敵国王子の溺愛はイケメン四精霊が許さない!~加護持ち側妃は過保護に甘やかされています~
「……いえ、そうではなくて。さっきの言い方だと、まるで殿下は聖女でなくとも私を正妃にしたかったのだと、そう聞こえてしまいます。そもそも、私が殿下の正妃になるのって『聖女と王太子の婚姻は国にとって大慶。しかも今回は、精霊たちの全面バックアップで聖女としての箔付けも完璧。だから出自は難ありでも目を瞑って正妃にしよう』と、言うなればこんな経緯ですよね?」
 私が口にした瞬間、殿下は一気に顔色を失くした。脇で聞いていた精霊たちは、ある者は大爆笑し、ある者は殿下に同情の滲む目を向けてと、その反応は様々だ。

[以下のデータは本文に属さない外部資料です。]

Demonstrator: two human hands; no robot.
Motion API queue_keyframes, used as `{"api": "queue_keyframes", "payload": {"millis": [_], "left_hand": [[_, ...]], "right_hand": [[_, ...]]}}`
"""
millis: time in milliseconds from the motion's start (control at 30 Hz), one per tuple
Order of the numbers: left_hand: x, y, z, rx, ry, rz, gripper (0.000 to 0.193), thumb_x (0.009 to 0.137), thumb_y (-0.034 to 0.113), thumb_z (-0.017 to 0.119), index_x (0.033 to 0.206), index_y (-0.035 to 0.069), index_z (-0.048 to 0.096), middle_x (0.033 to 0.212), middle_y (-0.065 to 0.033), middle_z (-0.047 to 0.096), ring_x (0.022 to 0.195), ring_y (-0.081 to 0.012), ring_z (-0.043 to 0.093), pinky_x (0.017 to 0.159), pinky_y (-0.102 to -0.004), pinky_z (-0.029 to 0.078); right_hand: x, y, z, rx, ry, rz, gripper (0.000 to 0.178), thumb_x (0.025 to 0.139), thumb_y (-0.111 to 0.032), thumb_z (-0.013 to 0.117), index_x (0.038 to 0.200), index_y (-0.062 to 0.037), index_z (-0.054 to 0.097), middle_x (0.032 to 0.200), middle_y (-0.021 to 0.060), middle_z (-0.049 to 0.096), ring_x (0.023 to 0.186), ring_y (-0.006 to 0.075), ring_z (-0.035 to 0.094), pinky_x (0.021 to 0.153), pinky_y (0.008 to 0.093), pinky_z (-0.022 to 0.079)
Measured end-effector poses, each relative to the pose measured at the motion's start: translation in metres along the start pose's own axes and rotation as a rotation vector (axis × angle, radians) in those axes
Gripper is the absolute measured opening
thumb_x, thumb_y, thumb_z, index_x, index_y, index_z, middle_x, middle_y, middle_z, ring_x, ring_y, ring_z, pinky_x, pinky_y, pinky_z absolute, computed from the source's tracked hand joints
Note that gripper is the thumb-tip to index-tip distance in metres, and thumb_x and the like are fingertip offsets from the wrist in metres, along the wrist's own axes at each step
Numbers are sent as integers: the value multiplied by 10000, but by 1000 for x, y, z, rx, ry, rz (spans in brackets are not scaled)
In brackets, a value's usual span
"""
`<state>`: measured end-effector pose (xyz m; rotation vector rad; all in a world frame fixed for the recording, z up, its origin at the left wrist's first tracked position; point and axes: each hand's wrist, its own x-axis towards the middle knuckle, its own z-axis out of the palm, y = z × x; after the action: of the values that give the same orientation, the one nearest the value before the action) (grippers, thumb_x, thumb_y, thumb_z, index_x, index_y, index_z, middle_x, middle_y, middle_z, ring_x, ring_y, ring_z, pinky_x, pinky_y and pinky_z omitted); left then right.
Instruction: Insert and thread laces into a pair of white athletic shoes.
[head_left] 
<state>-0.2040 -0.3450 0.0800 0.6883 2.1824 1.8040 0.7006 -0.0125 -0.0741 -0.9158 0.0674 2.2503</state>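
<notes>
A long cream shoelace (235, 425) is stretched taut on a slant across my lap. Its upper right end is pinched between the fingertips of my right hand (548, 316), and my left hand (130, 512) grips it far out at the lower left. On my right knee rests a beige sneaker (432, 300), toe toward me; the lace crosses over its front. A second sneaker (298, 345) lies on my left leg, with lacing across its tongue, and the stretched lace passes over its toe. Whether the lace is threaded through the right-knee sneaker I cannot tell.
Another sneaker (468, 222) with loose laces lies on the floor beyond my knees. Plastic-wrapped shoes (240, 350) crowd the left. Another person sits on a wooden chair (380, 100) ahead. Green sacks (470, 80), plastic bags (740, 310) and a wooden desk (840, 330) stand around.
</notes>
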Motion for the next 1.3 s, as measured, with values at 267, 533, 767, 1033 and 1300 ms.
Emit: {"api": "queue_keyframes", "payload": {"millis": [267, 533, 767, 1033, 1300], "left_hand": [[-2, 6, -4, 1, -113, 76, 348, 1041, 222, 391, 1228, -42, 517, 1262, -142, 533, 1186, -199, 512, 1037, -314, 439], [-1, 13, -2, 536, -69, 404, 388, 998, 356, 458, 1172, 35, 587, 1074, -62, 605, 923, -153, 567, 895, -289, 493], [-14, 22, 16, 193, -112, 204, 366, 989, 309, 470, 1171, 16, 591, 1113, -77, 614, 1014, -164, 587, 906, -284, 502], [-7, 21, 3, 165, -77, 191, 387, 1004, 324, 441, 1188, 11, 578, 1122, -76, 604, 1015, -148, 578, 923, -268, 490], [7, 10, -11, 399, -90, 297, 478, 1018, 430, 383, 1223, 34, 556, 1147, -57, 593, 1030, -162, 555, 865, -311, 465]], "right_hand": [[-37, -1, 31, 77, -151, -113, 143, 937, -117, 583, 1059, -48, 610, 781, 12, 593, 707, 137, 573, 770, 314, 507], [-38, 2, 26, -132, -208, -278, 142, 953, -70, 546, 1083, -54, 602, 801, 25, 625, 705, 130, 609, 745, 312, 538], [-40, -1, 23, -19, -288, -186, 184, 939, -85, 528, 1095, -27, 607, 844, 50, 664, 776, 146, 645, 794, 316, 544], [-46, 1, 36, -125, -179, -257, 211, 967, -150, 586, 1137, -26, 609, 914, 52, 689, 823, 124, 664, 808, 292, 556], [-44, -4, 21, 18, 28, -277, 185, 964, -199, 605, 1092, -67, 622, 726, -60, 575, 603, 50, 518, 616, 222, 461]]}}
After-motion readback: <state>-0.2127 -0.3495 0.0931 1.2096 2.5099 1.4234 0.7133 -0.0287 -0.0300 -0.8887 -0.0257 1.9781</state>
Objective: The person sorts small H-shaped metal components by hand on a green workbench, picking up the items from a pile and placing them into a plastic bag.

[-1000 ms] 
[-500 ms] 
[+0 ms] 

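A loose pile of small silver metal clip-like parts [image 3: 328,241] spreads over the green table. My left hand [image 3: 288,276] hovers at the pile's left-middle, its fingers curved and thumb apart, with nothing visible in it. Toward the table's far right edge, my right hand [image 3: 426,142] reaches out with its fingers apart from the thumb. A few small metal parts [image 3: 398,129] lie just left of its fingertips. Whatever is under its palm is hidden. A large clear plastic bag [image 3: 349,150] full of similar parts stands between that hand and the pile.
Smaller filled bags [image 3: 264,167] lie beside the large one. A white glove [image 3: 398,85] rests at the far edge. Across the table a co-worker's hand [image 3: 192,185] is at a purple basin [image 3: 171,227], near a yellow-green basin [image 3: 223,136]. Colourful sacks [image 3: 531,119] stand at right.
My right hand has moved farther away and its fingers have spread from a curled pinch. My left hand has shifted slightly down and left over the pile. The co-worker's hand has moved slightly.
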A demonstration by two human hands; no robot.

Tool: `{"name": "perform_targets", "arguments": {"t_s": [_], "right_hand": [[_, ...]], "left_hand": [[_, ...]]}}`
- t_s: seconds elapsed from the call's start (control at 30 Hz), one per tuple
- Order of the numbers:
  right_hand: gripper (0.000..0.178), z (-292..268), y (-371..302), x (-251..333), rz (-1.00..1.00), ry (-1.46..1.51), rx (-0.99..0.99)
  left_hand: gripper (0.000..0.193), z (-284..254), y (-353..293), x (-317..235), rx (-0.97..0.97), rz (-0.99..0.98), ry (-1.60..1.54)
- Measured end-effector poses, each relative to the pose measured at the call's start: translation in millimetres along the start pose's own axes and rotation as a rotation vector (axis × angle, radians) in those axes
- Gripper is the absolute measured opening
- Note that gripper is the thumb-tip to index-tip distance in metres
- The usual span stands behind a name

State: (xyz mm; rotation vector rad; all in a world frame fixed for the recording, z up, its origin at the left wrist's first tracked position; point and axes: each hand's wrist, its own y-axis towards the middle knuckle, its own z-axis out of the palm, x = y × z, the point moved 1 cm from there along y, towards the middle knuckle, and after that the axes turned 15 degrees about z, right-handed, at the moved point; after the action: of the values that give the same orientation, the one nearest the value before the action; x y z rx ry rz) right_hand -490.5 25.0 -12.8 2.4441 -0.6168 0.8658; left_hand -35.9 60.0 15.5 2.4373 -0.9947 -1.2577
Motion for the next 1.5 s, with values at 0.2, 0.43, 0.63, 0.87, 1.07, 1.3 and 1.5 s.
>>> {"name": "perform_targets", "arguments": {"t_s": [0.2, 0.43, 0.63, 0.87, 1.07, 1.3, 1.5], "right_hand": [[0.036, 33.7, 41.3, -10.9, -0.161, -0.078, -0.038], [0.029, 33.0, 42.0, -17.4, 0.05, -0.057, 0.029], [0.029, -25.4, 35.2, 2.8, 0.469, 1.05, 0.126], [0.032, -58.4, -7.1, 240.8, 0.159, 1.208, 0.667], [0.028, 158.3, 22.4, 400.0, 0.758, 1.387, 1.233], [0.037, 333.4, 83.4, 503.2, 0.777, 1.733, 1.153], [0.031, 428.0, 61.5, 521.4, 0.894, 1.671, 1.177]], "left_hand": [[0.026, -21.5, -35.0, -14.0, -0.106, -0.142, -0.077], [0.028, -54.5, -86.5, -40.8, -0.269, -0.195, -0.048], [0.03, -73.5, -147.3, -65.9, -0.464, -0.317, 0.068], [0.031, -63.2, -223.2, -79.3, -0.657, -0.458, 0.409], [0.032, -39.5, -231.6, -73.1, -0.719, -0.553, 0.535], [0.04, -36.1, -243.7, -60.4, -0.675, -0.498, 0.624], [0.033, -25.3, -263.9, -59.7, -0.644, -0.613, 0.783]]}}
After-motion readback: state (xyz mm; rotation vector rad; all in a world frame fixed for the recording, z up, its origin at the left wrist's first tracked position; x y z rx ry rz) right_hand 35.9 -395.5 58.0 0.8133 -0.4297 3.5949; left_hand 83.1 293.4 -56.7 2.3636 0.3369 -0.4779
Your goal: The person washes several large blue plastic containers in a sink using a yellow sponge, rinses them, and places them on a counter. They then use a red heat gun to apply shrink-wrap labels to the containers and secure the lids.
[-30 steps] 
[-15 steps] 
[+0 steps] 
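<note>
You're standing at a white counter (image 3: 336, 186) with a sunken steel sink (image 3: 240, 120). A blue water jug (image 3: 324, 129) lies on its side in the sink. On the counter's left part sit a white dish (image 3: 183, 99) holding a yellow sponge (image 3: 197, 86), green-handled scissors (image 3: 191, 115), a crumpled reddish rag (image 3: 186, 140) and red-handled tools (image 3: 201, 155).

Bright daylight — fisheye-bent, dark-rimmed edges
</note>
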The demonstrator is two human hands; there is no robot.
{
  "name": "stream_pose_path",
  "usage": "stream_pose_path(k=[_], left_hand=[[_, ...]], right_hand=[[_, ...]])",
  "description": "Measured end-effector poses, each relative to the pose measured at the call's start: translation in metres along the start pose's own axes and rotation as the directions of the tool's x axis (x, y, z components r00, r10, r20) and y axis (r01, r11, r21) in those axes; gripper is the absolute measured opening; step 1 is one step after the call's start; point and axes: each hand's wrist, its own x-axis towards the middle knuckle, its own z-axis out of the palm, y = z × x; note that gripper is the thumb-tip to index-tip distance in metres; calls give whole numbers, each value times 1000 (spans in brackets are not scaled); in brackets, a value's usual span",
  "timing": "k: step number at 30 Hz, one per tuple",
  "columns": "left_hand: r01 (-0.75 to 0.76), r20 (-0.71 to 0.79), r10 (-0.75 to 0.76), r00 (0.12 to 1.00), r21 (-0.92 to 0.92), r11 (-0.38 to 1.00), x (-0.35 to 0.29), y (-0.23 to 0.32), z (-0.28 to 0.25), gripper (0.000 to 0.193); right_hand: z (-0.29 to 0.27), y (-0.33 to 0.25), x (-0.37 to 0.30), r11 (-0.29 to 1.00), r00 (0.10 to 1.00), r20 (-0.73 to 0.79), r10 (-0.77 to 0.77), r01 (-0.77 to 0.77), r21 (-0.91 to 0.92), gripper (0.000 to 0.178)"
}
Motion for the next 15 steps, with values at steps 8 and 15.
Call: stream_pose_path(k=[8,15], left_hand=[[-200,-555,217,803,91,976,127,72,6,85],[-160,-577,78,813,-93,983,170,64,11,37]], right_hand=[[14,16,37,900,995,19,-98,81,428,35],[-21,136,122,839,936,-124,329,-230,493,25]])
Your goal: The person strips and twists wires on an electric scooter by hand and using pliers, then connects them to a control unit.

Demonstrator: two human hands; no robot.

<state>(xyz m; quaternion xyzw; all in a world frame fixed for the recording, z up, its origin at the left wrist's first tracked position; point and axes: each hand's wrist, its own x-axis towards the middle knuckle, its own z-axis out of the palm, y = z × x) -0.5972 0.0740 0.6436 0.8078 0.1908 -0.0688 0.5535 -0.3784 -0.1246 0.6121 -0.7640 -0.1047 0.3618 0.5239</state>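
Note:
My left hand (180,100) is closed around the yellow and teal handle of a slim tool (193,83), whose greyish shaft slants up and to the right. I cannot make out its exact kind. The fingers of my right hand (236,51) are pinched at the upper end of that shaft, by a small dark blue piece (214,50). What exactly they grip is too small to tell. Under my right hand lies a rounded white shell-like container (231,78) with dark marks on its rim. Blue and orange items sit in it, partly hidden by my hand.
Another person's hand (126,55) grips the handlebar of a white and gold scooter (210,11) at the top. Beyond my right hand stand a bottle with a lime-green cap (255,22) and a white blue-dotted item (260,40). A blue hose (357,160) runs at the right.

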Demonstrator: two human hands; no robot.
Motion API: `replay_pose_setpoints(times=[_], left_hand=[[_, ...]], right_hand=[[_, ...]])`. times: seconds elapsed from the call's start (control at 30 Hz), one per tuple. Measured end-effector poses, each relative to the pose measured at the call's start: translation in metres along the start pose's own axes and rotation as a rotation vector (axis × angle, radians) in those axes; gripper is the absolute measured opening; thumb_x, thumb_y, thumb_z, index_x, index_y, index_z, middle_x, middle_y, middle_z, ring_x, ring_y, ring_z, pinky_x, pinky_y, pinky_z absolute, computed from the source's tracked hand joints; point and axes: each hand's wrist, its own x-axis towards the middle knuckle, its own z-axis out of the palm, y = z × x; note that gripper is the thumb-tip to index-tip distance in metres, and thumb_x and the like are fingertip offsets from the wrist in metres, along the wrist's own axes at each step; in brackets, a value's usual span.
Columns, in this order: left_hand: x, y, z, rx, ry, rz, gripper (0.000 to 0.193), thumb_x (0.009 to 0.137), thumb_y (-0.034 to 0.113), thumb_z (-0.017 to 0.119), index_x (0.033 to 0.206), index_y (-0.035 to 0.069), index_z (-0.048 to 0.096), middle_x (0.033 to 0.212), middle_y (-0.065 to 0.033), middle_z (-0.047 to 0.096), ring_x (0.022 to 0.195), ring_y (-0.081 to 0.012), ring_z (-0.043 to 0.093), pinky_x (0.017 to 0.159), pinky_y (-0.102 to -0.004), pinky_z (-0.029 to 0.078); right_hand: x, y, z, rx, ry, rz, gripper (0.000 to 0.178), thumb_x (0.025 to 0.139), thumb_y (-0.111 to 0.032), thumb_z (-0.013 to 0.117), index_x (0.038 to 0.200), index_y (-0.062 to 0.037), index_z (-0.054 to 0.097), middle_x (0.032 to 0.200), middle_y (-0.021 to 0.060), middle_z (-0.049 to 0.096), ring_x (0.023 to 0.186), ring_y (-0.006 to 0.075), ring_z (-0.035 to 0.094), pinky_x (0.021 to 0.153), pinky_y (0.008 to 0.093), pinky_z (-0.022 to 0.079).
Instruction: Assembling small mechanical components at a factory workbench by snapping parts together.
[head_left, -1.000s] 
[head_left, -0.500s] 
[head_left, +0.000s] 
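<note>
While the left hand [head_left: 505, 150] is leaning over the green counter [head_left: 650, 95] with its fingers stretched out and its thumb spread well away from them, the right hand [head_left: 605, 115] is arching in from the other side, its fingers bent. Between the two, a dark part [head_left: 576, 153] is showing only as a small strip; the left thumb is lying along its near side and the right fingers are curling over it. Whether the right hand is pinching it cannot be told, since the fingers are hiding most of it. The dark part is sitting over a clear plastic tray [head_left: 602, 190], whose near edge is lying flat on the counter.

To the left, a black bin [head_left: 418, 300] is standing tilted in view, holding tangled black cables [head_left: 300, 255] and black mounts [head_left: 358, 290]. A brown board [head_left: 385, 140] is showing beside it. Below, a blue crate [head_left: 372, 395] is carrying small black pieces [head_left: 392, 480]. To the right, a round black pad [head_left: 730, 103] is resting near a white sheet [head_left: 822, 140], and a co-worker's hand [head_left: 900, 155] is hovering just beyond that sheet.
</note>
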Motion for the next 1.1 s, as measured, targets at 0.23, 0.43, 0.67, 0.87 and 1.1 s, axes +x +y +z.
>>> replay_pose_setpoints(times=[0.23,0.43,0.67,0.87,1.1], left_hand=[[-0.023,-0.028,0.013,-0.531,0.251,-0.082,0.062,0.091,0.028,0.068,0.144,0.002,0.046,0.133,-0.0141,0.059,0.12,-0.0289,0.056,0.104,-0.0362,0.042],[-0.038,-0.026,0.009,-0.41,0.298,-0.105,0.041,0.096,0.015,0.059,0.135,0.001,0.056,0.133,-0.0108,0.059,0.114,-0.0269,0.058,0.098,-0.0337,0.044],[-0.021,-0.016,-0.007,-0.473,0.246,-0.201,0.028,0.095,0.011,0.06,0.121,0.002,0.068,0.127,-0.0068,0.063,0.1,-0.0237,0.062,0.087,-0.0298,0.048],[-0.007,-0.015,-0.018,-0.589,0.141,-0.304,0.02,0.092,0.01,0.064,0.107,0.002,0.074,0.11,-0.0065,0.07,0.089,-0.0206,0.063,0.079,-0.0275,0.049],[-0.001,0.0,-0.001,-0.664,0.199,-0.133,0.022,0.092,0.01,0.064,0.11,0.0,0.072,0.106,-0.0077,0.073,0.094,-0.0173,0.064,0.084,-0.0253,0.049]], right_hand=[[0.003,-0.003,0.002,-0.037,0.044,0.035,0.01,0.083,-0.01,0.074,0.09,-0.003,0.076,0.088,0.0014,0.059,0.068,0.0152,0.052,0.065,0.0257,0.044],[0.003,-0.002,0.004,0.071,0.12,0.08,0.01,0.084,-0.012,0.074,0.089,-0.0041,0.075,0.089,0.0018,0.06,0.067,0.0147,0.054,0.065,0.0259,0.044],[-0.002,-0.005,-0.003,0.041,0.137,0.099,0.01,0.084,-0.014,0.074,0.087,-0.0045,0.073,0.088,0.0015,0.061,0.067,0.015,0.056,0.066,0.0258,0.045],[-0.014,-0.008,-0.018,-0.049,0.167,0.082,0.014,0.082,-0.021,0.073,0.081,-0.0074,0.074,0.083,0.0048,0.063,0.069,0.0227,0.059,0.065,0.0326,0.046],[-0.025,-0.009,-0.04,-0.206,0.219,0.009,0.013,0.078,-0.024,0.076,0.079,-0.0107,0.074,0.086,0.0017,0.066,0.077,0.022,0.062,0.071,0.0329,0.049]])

 身も蓋もない言い方だが、非常にわかりやすく核心を突いたと思ったのだけど。
「もしかして私、なにかおかしなことを言いましたか?」
「いいや、エミリア。俺のこれまでの不甲斐ない態度では、君がそう考えるのも無理はない。だが──」
 殿下はここで言葉を途切れさせると、グッと唇を引き結んで立ち上がる。その目は並々ならぬ決意を秘め、表情は厳しく引きしまっていた。